Por Ana Ilhéu · Em 28/08/2019

“Tiraram-me tudo, até o direito de gritar.”

A narrativa surge brusca, intimista e impactante. A morte como começo de uma vida que termina quando a narradora, Adelaida Falcón, uma revisora de textos, venezuelana, agora órfã, enterra a mãe como se sepultasse a sua própria identidade e esperança. Ciente de ser uma filha sem filhos, num país sem rei nem roque, prenho de violência, carência e desespero, Adelaida desfia memórias, com relatos dramáticos.

“Tal como o pão, o Alprazolam escasseava, e o desânimo abria caminho com a mesma força do desespero de quem via desaparecer tudo aquilo de que precisava: as pessoas, os lugares, os amigos, as lembranças, a comida, a calma, a paz, a sensatez.”

Karina Sainz Borgo, uma venezuelana de 32 anos, jornalista especialista em temas culturais, apresenta com este seu primeiro romance, “Cai a Noite em Caracas” (Allfaguara, 2019), uma história de ficção inspirada em factos reais, um retrato da vida em Caracas, uma cidade, um país e um povo defraudado pela realidade, regressado ao tempo da recolecção e à luta pela sobrevivência.

“Cai a Noite em Caracas, Alfaguara, Deus Me Livro, Karina Sainz BorgoEra assim que toda a gente vivia naquela altura: o olhar para o que ia no saco de compras alheio e a farejar se o vizinho levava algo que escasseasse, para procurar onde consegui-lo.”

A insegurança era transversal à vida e à morte, ambas devassas e pungentes de uma sociedade que surge despida de limites e de dignidade.

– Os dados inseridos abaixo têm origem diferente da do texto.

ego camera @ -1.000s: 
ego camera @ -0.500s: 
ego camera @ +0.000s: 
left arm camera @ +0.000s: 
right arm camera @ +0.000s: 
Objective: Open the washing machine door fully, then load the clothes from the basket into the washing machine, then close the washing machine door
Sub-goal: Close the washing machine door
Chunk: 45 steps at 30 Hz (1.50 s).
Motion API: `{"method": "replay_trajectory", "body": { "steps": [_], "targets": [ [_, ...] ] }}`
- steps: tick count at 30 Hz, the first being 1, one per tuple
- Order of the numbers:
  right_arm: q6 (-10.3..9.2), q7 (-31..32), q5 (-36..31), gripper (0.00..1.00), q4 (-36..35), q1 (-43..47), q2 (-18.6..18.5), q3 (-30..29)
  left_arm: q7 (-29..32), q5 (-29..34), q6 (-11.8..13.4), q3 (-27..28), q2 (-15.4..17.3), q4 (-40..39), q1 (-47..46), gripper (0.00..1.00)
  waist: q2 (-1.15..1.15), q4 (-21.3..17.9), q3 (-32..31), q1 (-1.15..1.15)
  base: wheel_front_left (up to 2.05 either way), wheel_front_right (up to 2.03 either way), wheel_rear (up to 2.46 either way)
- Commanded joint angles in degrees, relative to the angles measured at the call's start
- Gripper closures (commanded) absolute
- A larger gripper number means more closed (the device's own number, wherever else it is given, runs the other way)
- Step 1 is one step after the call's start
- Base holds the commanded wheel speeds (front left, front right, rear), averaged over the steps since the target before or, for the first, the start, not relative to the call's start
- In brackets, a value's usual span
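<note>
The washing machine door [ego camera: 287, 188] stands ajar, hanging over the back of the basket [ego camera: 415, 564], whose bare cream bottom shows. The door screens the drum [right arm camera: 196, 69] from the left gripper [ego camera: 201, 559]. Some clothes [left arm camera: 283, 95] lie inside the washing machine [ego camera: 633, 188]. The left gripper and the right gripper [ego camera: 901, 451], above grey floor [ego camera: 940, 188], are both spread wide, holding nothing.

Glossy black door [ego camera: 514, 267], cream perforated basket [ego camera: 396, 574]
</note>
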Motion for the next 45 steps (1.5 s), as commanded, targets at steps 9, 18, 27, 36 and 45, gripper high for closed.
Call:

Corrupção, violência, extorsão, ameaça, numa palavra, desumanização de um povo fraccionado pelo poder de mandar, de matar ou de possuir. O medo da própria autoridade, das figuras formais que a representam e dos grupos que se formaram em nome de uma ordem de ténues fronteiras com o caos, o poder déspota e discricionário de quem tem a posse de algo, especialmente material. Ainda assim, o retrato de uma sociedade que está ciente de que o pior é sempre possível: ter menos, ter que partir ou ter que ficar, obrigada à imobilidade, à suspeição e a um quotidiano alimentado pelo ressentimento e pelo medo. A revelação de um país governado por um regime militarista, aliado de forças rebeldes, nacionais e internacionais, garantindo-lhes impunidade a troco de lealdade e cooperação armada.

Ao longo de 200 páginas, Adelaida Falcón, narradora e protagonista, partilha com o leitor a contemporaneidade e o passado recente de um país “bonito nas suas psicopatias, generoso em beleza e violência, uma nação construída sobre a fenda das suas próprias contradições, a falha tectónica de uma paisagem sempre prestes a desmoronar em cima dos seus habitantes“.

Compilação de diversos registos de luta e sobrevivência, “Cai a Noite em Caracas” acaba por ser o retrato de uma mulher e a revivescência de um país, ambos divididos – no caso de Adelaida Falcón, por uma oportunidade e um oceano que lhe deram a possibilidade da sobrevivência, ainda que com uma nova identidade.

“Naquele dia pari-me. Dei-me à luz, cerrando os dentes e sem olhar para trás. A minha mala era o último esforço. Agarrei nela pelas asas e avancei para a saída.”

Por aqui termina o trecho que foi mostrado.